Lovecraft's Providence and Adjacent Parts
- Dust-jacket from the first edition
- Author: Henry L. P. Beckwith, Jr.
- Cover artist: David Ireland
- Language: English
- Subject: H. P. Lovecraft, Providence
- Publisher: Donald M. Grant, Publisher, Inc.
- Publication date: 1979
- Publication place: United States
- Media type: Print (Hardback)
- Pages: 89 pp
- OCLC: 6079346

= Lovecraft's Providence and Adjacent Parts =

Book by Henry L. P. Beckwith, Jr.

Lovecraft's Providence and Adjacent Parts is a book by Henry L. P. Beckwith, Jr. detailing sites in Providence, Rhode Island related to H. P. Lovecraft. It was first published by Donald M. Grant, Publisher, Inc. in 1979 in an edition of 1,000 copies.
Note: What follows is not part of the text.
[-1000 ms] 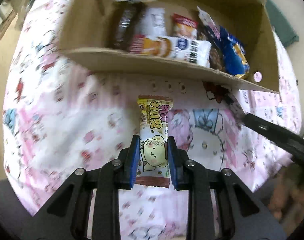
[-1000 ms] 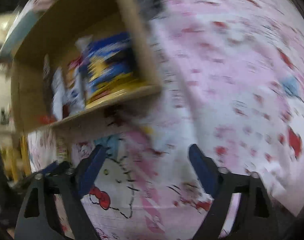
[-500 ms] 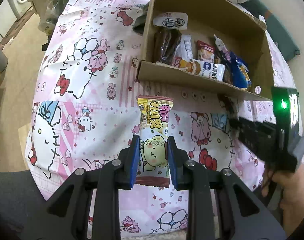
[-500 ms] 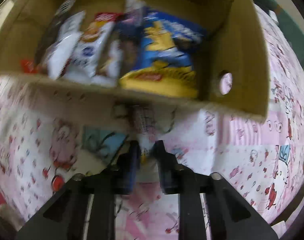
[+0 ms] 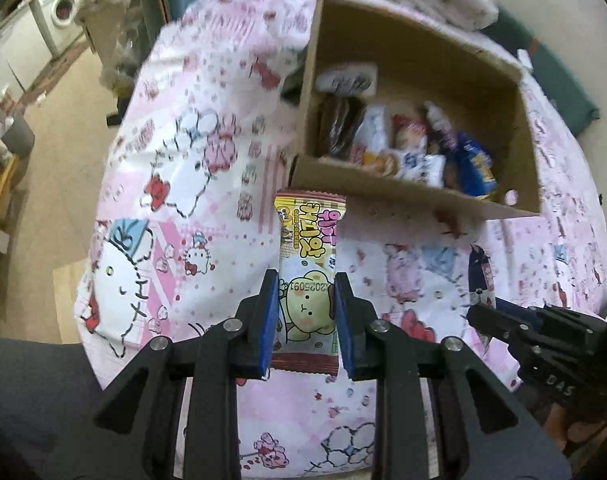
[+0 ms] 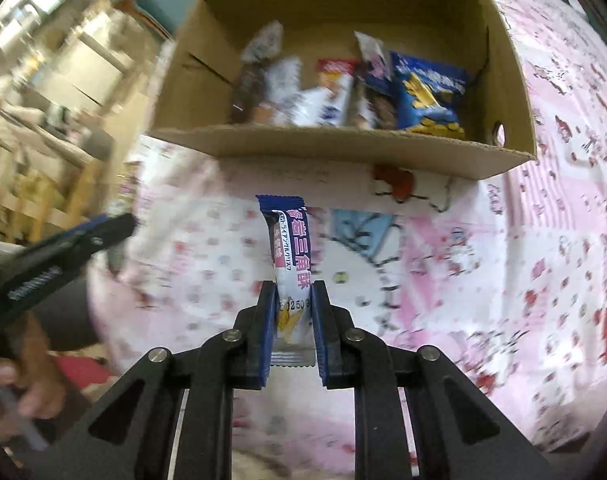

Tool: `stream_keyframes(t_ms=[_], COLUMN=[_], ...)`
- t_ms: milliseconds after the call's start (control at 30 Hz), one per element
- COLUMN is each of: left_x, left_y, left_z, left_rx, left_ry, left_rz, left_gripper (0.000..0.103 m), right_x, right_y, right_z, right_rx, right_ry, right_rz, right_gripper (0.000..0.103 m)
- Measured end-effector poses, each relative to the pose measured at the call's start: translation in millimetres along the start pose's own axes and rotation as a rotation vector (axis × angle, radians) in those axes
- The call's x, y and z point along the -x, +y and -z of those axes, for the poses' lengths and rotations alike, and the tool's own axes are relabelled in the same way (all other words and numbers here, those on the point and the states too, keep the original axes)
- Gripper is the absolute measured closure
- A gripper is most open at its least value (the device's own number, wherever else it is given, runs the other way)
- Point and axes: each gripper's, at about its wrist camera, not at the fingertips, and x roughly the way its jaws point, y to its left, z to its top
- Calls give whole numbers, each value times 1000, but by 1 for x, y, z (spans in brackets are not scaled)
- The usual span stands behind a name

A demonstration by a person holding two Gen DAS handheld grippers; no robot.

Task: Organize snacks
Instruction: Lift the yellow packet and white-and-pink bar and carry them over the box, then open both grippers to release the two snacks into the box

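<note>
The cardboard box [image 5: 391, 192] sits on the tablecloth [image 5: 191, 208], snack packets [image 6: 427, 96] lined inside it.

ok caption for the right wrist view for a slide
Right gripper holds a purple snack bar before the cardboard box of snacks.

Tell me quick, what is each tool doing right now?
Left tool: closed on the yellow bear snack packet.
Right tool: closed on the purple snack bar.
</note>
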Motion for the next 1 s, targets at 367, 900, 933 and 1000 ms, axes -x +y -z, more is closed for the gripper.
stream_keyframes(t_ms=[367, 900, 933, 1000], left_x=[61, 22, 16, 5], left_y=[-15, -54, -56, -58], left_z=[-41, -128, -129, -129], left_rx=[-75, -122, -129, -139], left_ry=[-189, -193, -189, -188], left_rz=[0, 49, 54, 65], left_gripper=[80, 80, 80, 80], right_x=[93, 82, 73, 57], right_y=[-21, -91, -95, -95], right_z=[-5, -73, -74, -75], right_rx=[-86, -265, -298, -316], right_ry=[-376, -421, -403, -364], right_rz=[-175, -117, -176, -192], right_gripper=[85, 84, 84, 84])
The book grew out of a bus tour of Providence that Beckwith held as part of the World Fantasy Convention and is still a useful for handbook for those who visit Lovecraft-related sites around Providence.
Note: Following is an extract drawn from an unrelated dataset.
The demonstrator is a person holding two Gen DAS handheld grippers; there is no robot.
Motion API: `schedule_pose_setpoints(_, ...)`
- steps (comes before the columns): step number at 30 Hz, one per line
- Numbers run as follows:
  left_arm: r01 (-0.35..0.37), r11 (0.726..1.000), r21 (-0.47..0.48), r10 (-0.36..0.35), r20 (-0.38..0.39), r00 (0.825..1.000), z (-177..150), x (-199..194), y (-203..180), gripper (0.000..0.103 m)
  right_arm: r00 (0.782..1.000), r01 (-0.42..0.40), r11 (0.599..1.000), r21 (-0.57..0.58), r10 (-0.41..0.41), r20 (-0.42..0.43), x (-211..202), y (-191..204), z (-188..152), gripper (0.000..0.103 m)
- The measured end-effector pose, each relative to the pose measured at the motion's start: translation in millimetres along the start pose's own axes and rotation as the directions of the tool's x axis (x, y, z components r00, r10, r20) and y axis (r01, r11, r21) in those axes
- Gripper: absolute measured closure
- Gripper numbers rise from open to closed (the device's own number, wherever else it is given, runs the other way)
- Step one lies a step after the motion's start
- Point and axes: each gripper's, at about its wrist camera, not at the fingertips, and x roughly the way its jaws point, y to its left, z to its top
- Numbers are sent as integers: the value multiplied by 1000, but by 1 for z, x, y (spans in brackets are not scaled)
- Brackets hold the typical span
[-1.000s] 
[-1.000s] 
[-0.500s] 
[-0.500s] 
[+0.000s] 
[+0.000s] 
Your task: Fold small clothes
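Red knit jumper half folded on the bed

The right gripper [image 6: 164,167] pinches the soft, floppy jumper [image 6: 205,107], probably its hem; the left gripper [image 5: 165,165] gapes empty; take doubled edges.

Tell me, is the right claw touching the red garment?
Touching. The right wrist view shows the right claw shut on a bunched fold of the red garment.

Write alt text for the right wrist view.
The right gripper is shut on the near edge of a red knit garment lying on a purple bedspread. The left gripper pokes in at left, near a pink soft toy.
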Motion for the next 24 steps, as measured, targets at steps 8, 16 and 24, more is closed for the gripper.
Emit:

The book offers detailed information on locations frequented by Lovecraft in his correspondence and stories. Such specific locations include St. John's churchyard, where Edgar Allan Poe and Lovecraft both visited. Lovecraft and his friends Adolphe de Castro and Robert H. Barlow composed acrostics in memoriam to Poe while visiting the churchyard. The book also provides details on structures of note such as the house on Benefit St, Providence which provided the inspiration for Lovecraft's story "The Shunned House."

As an early study of Lovecraft geography, the book's influence precedes its publication, with Beckwith being acknowledged by L. Sprague de Camp for his assistance in de Camp's 1976 Lovecraft: A Biography, and continues to this day in Faye Ringel's 2017 chapter on Early American Gothic in The Cambridge Companion to Gothic Fiction.The book is cited in the work of most scholars in the field, such as S.T. Joshi, Leslie S. Klinger, and Peter Cannon.

A revised and expanded edition was published by Grant in 1986 and again in 1990 for Lovecraft's centennial.